Menua Bukan Tanpa Makna
Didasarkan pada Bab 12 Riyadus
Shalihin: Anjuran Memperbanyak Amal di Usia Senja
وَأَلَمْ
نُعَمِّرْكُمْ مَا يَتَذَكَّرُ فِيهِ مَنْ تَذَكَّرَ وَجَاءَكُمُ النَّذِيرُ
"Dan apakah Kami tidak memanjangkan umurmu dalam masa yang cukup untuk
berfikir bagi orang yang mau berfikir? Dan apakah tidak datang kepada kamu
pemberi peringatan?"
(QS. Fathir: 37)
Rasulullah ﷺ bersabda:
"أَعْذَرَ
اللَّهُ إِلَى ٱمْرِئٍ أَخَّرَ أَجَلَهُ حَتَّى بَلَّغَهُ سِتِّينَ سَنَةً."
"Allah tidak lagi memaklumi seseorang yang Dia tangguhkan ajalnya
hingga mencapai enam puluh tahun."
(HR. Bukhari)
Masa tua seringkali dianggap sebagai
waktu menepi, menunggu, atau bahkan mengendurkan semangat ibadah. Padahal,
dalam pandangan Islam, usia senja justru adalah kesempatan emas yang tidak
dimiliki semua orang. Tak semua orang diberi umur panjang hingga bisa sampai di
usia enam puluh tahun ke atas. Ayat dan hadits di atas mengingatkan kita dengan
sangat lembut namun dalam, bahwa umur panjang bukan sekadar anugerah, tapi juga
bentuk peringatan. Jangan sampai umur yang sudah cukup panjang itu berlalu
tanpa pertobatan, tanpa persiapan untuk kembali kepada-Nya. Allah telah
memberikan cukup waktu untuk merenung, dan menghadirkan berbagai pemberi
peringatan—ulama, keluarga, sakit, atau wafatnya orang-orang yang kita kasihi.

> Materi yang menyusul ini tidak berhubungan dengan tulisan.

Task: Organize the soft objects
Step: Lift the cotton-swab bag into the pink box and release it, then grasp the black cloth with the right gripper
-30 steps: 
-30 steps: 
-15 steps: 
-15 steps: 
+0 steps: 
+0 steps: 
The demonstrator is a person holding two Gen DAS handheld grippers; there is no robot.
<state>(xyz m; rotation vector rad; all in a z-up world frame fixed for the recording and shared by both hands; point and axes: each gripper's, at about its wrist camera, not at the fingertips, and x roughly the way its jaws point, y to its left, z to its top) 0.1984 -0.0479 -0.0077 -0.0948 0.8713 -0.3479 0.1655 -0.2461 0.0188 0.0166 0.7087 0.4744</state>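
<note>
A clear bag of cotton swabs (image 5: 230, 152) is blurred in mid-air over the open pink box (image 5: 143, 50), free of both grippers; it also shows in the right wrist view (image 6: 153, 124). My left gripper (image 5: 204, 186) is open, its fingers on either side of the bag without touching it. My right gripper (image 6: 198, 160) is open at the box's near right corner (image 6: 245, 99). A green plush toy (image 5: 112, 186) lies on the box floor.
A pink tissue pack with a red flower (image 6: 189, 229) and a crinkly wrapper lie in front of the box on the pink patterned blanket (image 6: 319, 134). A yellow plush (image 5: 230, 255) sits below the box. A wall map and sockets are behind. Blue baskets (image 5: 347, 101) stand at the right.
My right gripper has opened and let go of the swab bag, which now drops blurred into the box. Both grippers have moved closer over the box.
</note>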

Maka sungguh, tak ada lagi alasan untuk menunda amal. Menurut Imam An-Nawawi
dalam Riyadus Shalihin bab ke-12, justru masa-masa inilah yang sangat
dianjurkan untuk memperbanyak amal saleh, karena siapa pun yang telah diberi
usia lanjut telah diberi kesempatan istimewa oleh Allah untuk menghapus kesalahan
dan menanam kebaikan.
Menua bukan sekadar fase menua
secara biologis. Ia adalah sinyal cinta dari Allah agar kita punya lebih banyak
waktu untuk mendekat, untuk membersihkan jiwa, dan memperbanyak bekal. Bila di
masa muda kita sibuk mencari dunia, maka di masa tua inilah waktunya kita
serius menata akhirat.
Menjelang usia lanjut, manusia
memang menghadapi berbagai ujian. Umumnya terbagi menjadi tiga. Pertama, fisik
yang mulai melemah. Tenaga tak lagi seperti dulu. Langkah melambat, penglihatan
memudar, bahkan salat pun mungkin perlu dibantu kursi. Namun bukankah Allah
menilai usaha, bukan hasil fisik semata? Kedua, ujian mental dan batin, mulai
dari rasa khawatir akan kematian, kesepian, hingga kecemasan tentang masa depan
anak dan cucu. Ketiga, ujian sosial. Peran dan posisi dalam keluarga atau
masyarakat mulai bergeser. Tapi di balik semua itu, terbuka ladang pahala yang
sangat luas: dengan bersabar, berdzikir, menjadi teladan, dan menjadi penguat
iman bagi generasi setelahnya.
Lalu, apa yang bisa dilakukan di
usia senja? Banyak. Mulai dari memperbanyak istighfar dan membaca Al-Qur’an,
menjaga salat wajib dan menambah yang sunnah, memperbanyak sedekah, hingga
aktif dalam kegiatan sosial atau majelis ilmu. Bahkan menyambung silaturahmi,
memaafkan yang lalu, dan menata hati pun termasuk amal yang besar nilainya. Ini
semua adalah bentuk syukur atas umur panjang yang diberikan.
Menjadi tua bukanlah tanda bahwa
semua telah usai. Sebaliknya, ini adalah fase paling bermakna untuk menjemput
husnul khatimah dengan penuh kesadaran dan kesungguhan. Maka, jangan sia-siakan
waktu yang tersisa. Jangan sampai kita termasuk orang yang menyesal karena
telah diberi umur namun tetap abai. Selama hayat masih dikandung badan, mari
kita isi usia senja ini dengan cahaya amal dan keikhlasan, agar kelak saat
berpulang, kita kembali dalam keadaan terbaik.